The paper has organized as follows: Section 2 gives some literature review of present and previous work. Section 3 describes the methods of the proposed system. Experiment results and discussion have shown in Section 4. Finally, Section 5 concludes this paper.


# II.


# Literature Review

Recognition of hand gesture offers a new era and plays a vital role in nonverbal communication and interact with the machine naturally. There is various bodily motion which can originate gesture, but the general form of gesture origination comes from the face and hands. The entire procedure of tracking gestures to their representation and converting them to some purposeful command is known as gesture recognition [4]. The hand gesture is the easiest and potential research area of machine learning and computer vision [5]. In a few years, several methods have been proposed to recognize hand gesture with the adaptive manner. The authors [6] [8] proposed a vision-based hand gesture recognition system that based on skin color model and thresholding approach which is segmented by the skin color model in YCbCr color space and separate hand region from the background by the Otsu thresholding method. Finally, they developed a template-based matching technique by Principal Component Analysis (PCA) for recognition. Their experiment tested on 80 images achieved 91.25% average accuracy and 30 images with 91.43% accuracy on the independent database.
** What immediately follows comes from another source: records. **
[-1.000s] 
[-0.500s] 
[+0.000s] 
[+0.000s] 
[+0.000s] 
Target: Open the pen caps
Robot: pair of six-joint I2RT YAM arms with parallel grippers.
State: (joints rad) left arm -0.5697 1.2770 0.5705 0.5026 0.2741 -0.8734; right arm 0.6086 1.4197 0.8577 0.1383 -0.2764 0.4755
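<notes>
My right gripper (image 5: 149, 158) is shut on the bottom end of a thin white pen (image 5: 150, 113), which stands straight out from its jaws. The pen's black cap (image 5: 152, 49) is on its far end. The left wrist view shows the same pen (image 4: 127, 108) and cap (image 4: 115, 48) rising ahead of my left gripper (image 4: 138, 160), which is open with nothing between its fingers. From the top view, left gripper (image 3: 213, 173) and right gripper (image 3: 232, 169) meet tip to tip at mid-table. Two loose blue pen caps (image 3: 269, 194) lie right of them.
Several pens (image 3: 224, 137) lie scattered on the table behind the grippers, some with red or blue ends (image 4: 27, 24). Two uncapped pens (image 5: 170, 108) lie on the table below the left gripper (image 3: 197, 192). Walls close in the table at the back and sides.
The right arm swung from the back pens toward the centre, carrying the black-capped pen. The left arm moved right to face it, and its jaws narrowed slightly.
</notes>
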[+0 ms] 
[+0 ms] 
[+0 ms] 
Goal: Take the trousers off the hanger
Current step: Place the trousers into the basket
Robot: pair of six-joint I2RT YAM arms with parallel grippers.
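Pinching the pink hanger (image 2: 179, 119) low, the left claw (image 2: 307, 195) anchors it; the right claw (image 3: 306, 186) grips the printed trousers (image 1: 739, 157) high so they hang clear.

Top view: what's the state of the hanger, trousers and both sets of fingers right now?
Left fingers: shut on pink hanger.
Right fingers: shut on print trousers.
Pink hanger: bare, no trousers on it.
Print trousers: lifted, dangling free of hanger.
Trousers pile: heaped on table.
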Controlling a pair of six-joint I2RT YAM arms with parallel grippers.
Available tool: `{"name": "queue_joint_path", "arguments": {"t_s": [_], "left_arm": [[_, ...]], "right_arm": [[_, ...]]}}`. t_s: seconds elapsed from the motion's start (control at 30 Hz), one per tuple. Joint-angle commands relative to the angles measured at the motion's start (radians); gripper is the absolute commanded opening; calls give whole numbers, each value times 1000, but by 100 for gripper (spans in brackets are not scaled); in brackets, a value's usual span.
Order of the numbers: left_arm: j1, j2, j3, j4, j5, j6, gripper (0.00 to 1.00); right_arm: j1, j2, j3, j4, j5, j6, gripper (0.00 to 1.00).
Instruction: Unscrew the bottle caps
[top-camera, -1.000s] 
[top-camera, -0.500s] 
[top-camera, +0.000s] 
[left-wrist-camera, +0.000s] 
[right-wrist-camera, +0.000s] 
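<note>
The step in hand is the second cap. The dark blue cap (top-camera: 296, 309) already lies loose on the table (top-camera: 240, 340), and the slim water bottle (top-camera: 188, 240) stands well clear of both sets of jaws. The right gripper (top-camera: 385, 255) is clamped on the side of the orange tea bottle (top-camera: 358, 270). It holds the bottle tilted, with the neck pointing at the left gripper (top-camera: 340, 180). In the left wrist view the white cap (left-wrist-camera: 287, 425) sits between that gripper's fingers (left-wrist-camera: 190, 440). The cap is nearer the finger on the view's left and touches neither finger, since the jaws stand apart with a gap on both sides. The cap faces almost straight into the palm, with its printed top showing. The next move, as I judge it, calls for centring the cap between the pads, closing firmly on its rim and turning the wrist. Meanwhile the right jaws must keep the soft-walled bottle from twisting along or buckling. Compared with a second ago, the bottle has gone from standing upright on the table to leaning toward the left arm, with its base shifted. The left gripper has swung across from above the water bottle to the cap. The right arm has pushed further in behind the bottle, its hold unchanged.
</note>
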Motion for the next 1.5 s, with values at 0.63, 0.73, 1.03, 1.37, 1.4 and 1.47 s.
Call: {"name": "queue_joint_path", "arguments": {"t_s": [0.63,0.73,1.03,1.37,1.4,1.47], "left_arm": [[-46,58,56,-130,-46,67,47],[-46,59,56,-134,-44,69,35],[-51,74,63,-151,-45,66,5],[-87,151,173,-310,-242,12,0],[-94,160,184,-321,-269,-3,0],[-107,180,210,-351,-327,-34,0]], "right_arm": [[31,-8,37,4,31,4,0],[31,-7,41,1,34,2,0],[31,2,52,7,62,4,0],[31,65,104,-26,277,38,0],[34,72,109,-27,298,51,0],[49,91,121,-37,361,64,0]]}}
Flores [12] proposed an approach to recognize static hand gestures whose features varied in scale, rotation, translation, illumination, noise, and background. Their approach included applying various digital image processing filter techniques to reduce noise, to improve the contrast under a variant illumination. They separate the hand from the background of the image and finally, and to detect and cut the region containing the hand gesture. Their approach achieved 96.20% recognition accuracy. Bui T.T.T [7] proposed a novel algorithm for face and hand gesture recognition system based on wavelet transform and principal component analysis that processes with two stages. At this stage, they extract object features using wavelet transformation and save it to the database so that they can compare this feature with PCA based extracted feature through the result. They achieved an efficient performance of face recognition (98.40 %) on 7320 testing face images and hand gesture recognition (94.63%) on digital image Nasser H. Dardas and Shreyashi Narayan Sawant [9][10] proposed traditional PCA algorithm for gesture recognition which hand feature or train weight was extracted by projecting each training image onto the most eigenvectors then the small image that contains the detected hand gesture is projected onto the most eigenvectors of training images to form its test weights. Finally, they utilized the euclidian distance to recognize the hand gesture.

The above recognition method doesn't provide sustainable and remarkable results due to their limited accuracy and high time consumption and semiautomatic behavior. Nowadays, Deep learning based Convolutional Neural Networks (CNN) have shown substantial performance in different recognition tasks on computer vision that extend the traditional artificial neural network by adding additional constraints to the earlier layers and increased the depth of the network. A. Krizhevsky [11] proposed an ImageNet Large Scale Visual Recognition Challenge work which is mainly focused on the architecture to achieve great performance on a large number of data set during training.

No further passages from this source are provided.